JAKARTA – Direktur Eksekutif Studi Demokrasi Rakyat (SDR) Hari Purwanto angkat bicara perihal klaim Gubernur DKI Anies Baswedan yang menyebut Formula E memberikan dampak ekonomi sangat signifikan capai 2.6 Triliun.

“Soal dampak ekonomi bukan cuma bias sih, tetapi juga parameter nya tidak jelas. Kalau dibilang ada aktifitas UMKM terkait Formula E selama setahun, apa aja kegiatannya. Paling gampang kan merchandise,” tegas Hari Purwanto, hari ini.

“Klaim angka 2 Triliun lebih itu dari mana,” tanya dia lagi.

Sementara, kata dia, tidak ada ore event yang melibatkan masyakarat apalagi UMKM. Bahkan, lanjutnya, tidak ada official merchandise yang lazim merupakan jatah dagangan UMKM.

“Jadi UMKM ini mendapat dampak dari mananya? Saat helatan, jelas-jelas kawasan Ancol ditutup untuk publik,” tuturnya.

Kata dia, pengunjung Formula E hanya yang memiliki tiket saja. Sementara, dari pantauan media venue hanya ramai menjelang race saja atau menjelang sore.

“Di sejumlah pemberitaan pun disebutkan kalau UMKM yang buka stand di sana pemasukan tidak signifikan,” tambah dia lagi.

Bahkan, kata dia, ada yang memberitakan kalau pengunjung berdaya beli rendah. Pertanyannya apakah ada orang yang “mampu” beli tiket seharga 250ribu, tidak mampu beli makanan di venue?

“Jadi perlu dipertanyakan dan diaudit, kabar 60 persen dibeli orang asing apakah benar? Jika orang asing (luar Jakarta) yang beli tentunya venue akan ramai sejak pagi seperti di Mandalika,” sambungnya.

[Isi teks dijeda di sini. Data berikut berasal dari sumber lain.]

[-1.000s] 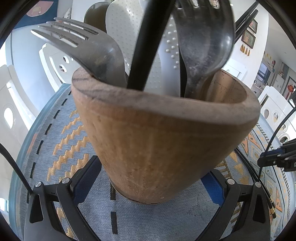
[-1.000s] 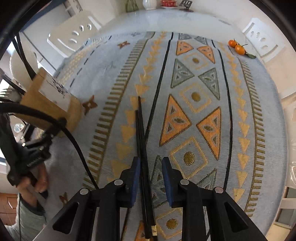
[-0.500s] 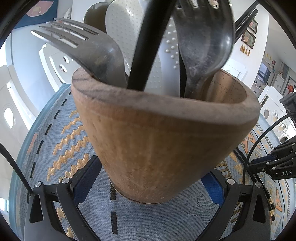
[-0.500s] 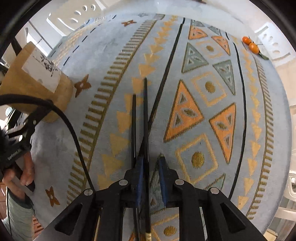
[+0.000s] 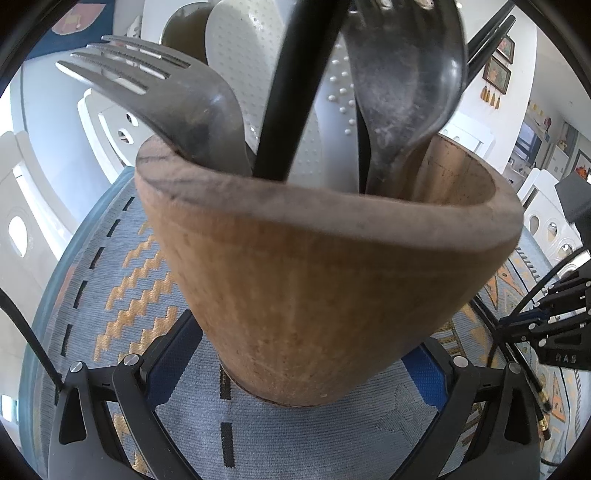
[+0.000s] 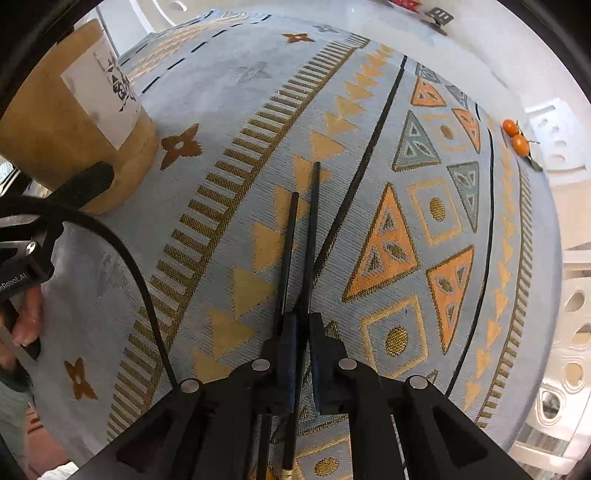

Dia melanjutkan penginapan di sekitar Jakarta ada lonjakan tamu. Sebab, 60 persen dari 50 ribu itu kan 30 ribu plus rombongan tim pembalap. Mestinya ada peningkatan penerbangan yang signifikan dan juga lonjakan tamu hotel.

“Nyatanya, para penonton TV yang menyaksikan aksi ini di layar kaca pun mahfum kalau pengunjung ramai dari unsur partai politik yang bawa rombongan simpatisan dan tidak tampak wajah bule yang lalu lalang di kursi penonton,” terang Pengamat Politik ini.

Masih kata dia, kebohongan publik dan pelanggaran UU. Selain tentunya melanggar rekomendasi BPK, unsur dugaan korupsi terpampang nyata di sini. Dalam UU No. 1 thn 1946 terkait peraturan hukum pidana Pasal 14 menyatakan. “Barang siapa, dengan menyiarkan berita atau pemberitahuan bohong, dengan sengaja menerbitkan keonaran dikalangan rakyat, dihukum dengan hukuman penjara setinggi-tingginya sepuluh tahun.”